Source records
------------------------------------------------------------------------

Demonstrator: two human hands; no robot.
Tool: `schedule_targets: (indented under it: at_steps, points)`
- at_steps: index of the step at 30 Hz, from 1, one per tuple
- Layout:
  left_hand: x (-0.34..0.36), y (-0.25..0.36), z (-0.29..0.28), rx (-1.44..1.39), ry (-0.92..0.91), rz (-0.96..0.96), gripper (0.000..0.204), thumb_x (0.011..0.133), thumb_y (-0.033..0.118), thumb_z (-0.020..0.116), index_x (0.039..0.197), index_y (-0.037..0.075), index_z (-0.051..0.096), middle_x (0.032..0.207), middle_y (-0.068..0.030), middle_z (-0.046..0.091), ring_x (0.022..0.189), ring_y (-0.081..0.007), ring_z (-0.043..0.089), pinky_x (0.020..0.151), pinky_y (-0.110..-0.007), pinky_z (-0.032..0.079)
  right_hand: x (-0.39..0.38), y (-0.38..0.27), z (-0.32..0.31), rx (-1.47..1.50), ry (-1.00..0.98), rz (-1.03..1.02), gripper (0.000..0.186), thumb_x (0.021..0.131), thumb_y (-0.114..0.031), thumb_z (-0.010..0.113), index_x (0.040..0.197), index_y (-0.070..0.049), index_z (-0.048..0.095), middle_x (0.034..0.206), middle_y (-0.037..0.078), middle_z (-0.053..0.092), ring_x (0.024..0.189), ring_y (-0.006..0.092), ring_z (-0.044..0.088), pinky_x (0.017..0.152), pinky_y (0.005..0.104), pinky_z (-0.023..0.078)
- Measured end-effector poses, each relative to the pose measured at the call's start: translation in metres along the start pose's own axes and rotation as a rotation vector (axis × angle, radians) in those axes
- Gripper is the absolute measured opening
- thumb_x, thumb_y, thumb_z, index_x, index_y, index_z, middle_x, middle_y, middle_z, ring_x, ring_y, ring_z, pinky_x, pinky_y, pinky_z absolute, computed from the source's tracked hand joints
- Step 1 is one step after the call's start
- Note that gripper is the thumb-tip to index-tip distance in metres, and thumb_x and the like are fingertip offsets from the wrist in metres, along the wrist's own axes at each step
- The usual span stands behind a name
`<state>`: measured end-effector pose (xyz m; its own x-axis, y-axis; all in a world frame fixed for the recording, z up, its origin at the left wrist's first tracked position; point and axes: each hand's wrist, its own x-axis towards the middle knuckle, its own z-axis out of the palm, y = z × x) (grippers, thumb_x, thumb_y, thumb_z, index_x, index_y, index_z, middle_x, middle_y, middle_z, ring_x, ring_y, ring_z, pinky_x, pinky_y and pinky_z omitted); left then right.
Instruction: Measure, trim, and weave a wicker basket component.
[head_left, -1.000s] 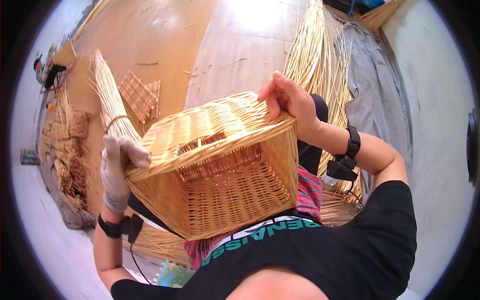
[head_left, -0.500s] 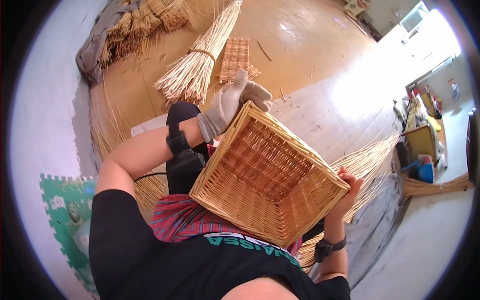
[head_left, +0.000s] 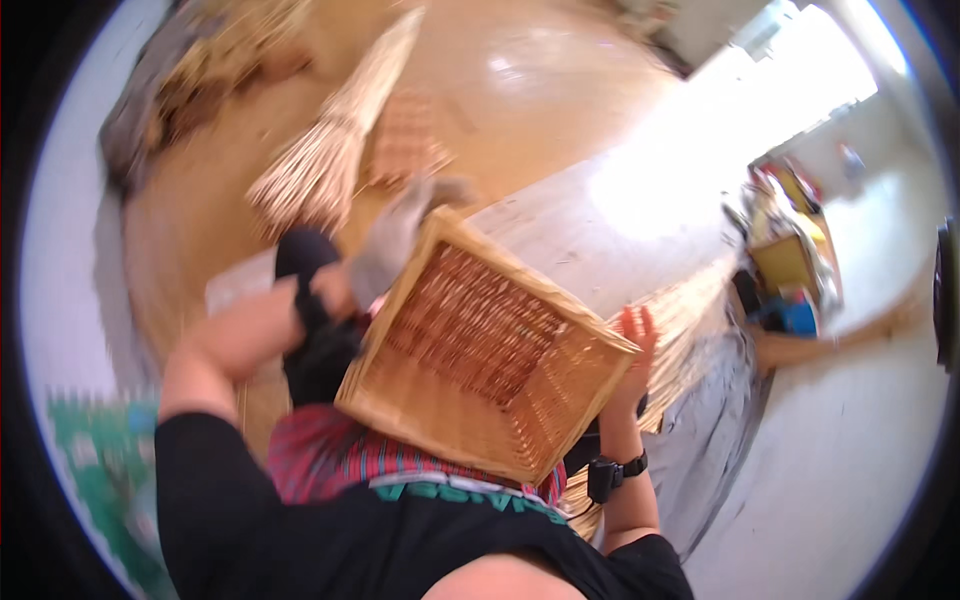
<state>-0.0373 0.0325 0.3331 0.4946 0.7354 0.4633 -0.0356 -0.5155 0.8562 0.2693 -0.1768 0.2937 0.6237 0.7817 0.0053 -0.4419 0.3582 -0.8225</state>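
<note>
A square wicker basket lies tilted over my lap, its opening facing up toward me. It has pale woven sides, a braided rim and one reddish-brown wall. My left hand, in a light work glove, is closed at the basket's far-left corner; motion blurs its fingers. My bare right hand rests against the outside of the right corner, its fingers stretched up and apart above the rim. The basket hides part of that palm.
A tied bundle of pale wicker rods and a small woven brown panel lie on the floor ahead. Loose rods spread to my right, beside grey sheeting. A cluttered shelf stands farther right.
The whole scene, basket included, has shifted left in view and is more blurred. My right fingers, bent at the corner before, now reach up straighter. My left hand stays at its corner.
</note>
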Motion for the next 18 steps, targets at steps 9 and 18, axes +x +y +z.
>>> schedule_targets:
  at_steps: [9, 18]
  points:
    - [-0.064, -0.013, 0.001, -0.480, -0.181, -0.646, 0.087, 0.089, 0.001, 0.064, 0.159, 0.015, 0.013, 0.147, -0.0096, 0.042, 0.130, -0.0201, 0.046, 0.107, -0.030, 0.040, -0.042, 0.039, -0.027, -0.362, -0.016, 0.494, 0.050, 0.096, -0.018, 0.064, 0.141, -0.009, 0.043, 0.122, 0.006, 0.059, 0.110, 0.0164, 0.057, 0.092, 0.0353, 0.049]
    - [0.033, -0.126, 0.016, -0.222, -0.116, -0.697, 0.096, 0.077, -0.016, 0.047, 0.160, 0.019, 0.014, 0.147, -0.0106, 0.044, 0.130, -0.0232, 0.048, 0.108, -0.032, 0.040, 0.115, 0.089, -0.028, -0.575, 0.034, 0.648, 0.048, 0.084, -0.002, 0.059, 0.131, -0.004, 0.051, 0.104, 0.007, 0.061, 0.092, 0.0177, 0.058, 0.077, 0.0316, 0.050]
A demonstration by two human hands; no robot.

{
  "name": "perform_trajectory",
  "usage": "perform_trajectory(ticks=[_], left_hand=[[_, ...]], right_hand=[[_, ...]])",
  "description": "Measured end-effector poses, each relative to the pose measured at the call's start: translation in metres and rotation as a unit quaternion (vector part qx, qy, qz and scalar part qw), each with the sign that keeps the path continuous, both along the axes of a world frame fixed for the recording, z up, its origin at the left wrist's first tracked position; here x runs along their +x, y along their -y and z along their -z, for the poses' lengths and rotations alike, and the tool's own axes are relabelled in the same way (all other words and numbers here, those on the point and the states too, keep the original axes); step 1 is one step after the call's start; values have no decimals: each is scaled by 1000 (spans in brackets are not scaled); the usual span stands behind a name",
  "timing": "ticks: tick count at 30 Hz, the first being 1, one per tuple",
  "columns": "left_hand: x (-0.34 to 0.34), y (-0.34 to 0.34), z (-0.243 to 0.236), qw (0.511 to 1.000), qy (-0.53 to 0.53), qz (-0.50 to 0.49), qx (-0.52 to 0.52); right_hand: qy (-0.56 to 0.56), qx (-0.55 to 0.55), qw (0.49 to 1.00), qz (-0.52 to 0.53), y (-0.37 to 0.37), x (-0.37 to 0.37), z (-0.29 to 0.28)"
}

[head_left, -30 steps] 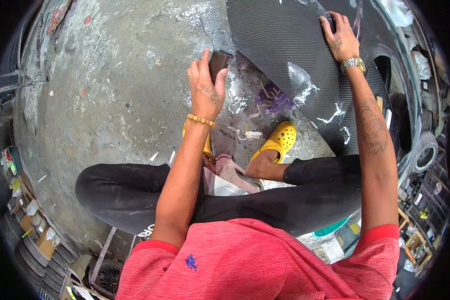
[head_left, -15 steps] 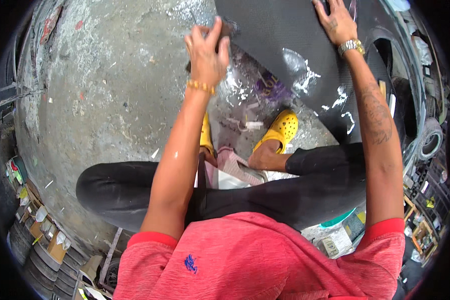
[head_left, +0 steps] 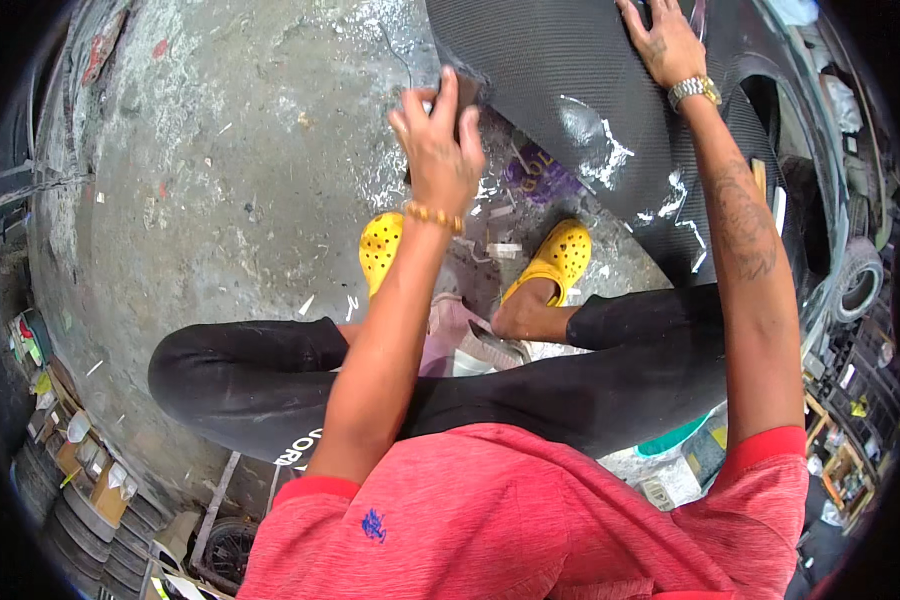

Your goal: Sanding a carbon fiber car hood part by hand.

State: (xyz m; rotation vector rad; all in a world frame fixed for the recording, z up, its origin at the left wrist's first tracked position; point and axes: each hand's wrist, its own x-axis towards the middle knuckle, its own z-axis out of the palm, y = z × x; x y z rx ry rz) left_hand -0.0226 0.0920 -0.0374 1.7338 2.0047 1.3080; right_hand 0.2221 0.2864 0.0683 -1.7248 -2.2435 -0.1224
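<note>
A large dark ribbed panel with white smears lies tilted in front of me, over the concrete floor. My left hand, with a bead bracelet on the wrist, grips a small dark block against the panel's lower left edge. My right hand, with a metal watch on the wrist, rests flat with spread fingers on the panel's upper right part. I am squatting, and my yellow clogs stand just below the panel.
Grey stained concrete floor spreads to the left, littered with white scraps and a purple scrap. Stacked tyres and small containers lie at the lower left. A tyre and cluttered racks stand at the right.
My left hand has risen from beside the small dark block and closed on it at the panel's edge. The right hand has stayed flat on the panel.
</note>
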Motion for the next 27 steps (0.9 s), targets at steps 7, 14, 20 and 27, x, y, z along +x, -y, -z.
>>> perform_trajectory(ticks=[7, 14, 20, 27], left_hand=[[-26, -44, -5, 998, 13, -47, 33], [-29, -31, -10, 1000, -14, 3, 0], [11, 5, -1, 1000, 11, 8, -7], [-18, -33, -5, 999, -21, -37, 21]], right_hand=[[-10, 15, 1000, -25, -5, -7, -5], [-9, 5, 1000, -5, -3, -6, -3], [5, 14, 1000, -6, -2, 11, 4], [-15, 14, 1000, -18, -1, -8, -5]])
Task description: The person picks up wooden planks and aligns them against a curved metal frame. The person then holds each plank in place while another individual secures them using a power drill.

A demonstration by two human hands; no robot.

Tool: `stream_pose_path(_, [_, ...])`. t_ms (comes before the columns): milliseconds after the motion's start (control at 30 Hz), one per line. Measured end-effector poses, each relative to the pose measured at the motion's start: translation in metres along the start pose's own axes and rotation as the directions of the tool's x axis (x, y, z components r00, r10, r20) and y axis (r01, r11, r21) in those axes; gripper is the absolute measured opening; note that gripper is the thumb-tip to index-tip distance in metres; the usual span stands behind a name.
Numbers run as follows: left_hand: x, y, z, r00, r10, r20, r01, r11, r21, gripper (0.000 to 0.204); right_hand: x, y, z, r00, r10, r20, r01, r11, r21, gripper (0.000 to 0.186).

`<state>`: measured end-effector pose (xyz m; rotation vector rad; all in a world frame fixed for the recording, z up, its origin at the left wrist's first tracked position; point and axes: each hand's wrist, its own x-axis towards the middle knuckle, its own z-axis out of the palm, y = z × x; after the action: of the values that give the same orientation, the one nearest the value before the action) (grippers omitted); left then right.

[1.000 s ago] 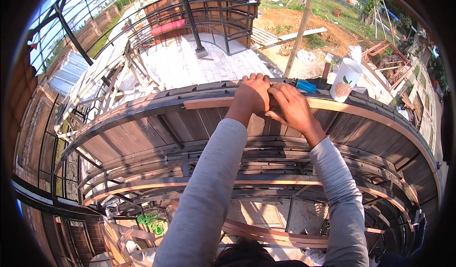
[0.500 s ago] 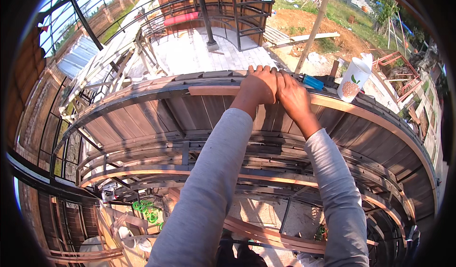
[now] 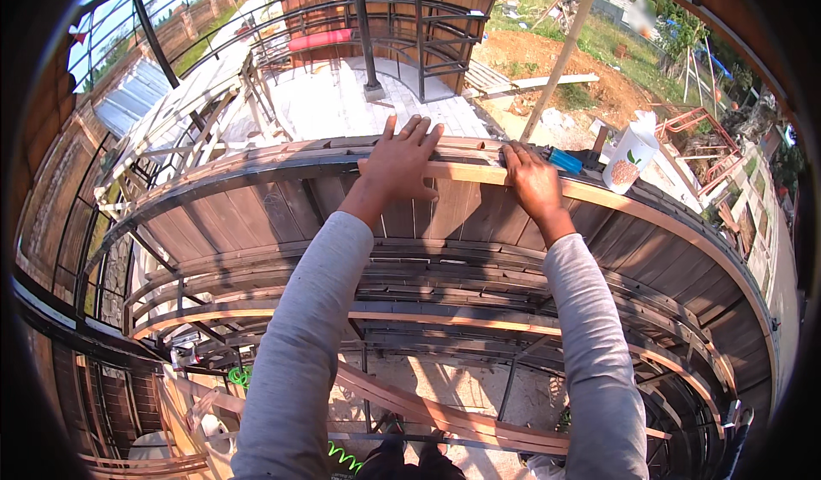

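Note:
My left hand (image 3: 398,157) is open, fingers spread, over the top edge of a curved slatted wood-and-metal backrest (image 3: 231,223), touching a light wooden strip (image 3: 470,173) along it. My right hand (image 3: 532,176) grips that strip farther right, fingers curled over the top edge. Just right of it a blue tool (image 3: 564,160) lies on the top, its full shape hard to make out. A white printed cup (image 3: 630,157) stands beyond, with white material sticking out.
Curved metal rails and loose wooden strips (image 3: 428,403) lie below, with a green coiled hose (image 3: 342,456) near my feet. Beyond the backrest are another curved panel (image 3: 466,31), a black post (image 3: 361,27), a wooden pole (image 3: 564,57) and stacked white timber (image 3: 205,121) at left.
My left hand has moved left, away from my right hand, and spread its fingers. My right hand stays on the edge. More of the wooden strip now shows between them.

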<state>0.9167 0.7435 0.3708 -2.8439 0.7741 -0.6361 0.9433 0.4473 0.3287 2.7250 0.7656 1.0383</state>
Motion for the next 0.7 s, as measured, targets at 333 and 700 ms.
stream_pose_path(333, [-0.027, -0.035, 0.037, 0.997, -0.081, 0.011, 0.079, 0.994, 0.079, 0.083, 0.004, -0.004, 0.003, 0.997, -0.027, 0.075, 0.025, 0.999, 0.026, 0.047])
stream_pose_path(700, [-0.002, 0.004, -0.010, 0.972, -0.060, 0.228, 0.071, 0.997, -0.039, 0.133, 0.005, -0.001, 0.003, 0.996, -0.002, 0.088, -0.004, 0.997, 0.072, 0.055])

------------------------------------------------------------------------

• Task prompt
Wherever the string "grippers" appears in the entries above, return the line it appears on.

• Exercise output
`<state>`: measured end-effector pose (xyz m; its own x-axis, y-axis; all in a world frame fixed for the recording, z up, its origin at the left wrist's first tracked position; point and axes: each hand's wrist, its own x-axis towards the middle knuckle, its own z-axis out of the palm, y = z × x) (grippers, thumb_x, thumb_y, thumb_z, index_x, index_y, index_z, middle_x, middle_y, middle_z, ring_x, ring_y, ring_z, pinky_x, pinky_y and pinky_z omitted); left then right.
`<state>`: measured end-effector pose (xyz m; rotation vector rad; all in a world frame fixed for the recording, z up, its origin at the left wrist's first tracked position; point and axes: each hand's wrist, its own x-axis towards the middle knuckle, its own z-axis out of the palm, y = z × x; after the action: of the values that give the same orientation, the one nearest the value before the action) (grippers omitted); left then right.

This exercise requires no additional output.